> [Activity]:
Copy each line that contains the string "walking", taking them from the material.

> [Data provided]:
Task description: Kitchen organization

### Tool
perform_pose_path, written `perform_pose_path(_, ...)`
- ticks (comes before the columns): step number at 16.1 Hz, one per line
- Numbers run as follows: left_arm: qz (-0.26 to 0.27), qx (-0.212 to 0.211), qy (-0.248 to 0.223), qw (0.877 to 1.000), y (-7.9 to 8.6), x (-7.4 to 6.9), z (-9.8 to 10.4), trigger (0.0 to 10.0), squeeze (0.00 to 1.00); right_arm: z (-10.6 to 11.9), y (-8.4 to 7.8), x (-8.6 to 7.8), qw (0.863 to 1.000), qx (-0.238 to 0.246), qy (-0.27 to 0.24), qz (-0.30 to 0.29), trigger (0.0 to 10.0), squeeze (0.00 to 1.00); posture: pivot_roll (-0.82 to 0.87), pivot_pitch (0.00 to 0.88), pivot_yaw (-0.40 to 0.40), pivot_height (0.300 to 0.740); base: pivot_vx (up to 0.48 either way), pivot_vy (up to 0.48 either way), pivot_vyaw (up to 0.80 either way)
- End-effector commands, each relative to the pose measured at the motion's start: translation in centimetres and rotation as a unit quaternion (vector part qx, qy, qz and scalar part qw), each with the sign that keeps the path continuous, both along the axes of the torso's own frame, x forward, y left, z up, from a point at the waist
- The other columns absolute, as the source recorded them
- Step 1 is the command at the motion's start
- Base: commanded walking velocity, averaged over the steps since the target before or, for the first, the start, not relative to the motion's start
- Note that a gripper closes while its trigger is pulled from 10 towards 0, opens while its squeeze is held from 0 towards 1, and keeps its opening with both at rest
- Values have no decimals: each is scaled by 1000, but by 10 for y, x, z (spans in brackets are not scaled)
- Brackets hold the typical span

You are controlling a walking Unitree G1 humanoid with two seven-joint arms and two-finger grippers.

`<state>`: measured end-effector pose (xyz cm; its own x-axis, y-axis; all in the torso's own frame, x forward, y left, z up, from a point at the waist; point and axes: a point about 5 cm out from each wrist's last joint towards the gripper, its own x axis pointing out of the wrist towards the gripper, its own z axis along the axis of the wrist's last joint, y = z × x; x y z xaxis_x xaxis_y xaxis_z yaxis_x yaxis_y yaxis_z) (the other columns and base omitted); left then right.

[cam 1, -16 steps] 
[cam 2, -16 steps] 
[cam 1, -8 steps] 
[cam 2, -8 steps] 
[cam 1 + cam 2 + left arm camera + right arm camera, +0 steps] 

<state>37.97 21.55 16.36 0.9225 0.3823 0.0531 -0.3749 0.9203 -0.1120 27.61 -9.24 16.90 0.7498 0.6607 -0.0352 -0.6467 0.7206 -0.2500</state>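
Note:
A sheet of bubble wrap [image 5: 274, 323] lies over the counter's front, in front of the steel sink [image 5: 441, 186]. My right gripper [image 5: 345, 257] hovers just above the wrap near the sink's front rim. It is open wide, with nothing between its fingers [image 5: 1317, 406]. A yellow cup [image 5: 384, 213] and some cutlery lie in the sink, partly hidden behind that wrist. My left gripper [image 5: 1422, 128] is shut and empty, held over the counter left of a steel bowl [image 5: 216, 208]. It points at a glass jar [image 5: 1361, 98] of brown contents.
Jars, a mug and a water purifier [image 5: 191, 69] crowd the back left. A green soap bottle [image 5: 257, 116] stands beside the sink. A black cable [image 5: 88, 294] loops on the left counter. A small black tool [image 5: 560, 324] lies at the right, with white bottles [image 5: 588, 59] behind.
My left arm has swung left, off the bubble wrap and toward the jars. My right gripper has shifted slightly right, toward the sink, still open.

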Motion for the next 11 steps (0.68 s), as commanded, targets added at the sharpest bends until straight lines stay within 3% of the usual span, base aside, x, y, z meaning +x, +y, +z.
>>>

> [Answer area]:
- Base: commanded walking velocity, averaged over the steps since the target before or, for the first, the start, not relative to the motion's start
You are controlling a walking Unitree G1 humanoid with two seven-joint arms and two-finger grippers.

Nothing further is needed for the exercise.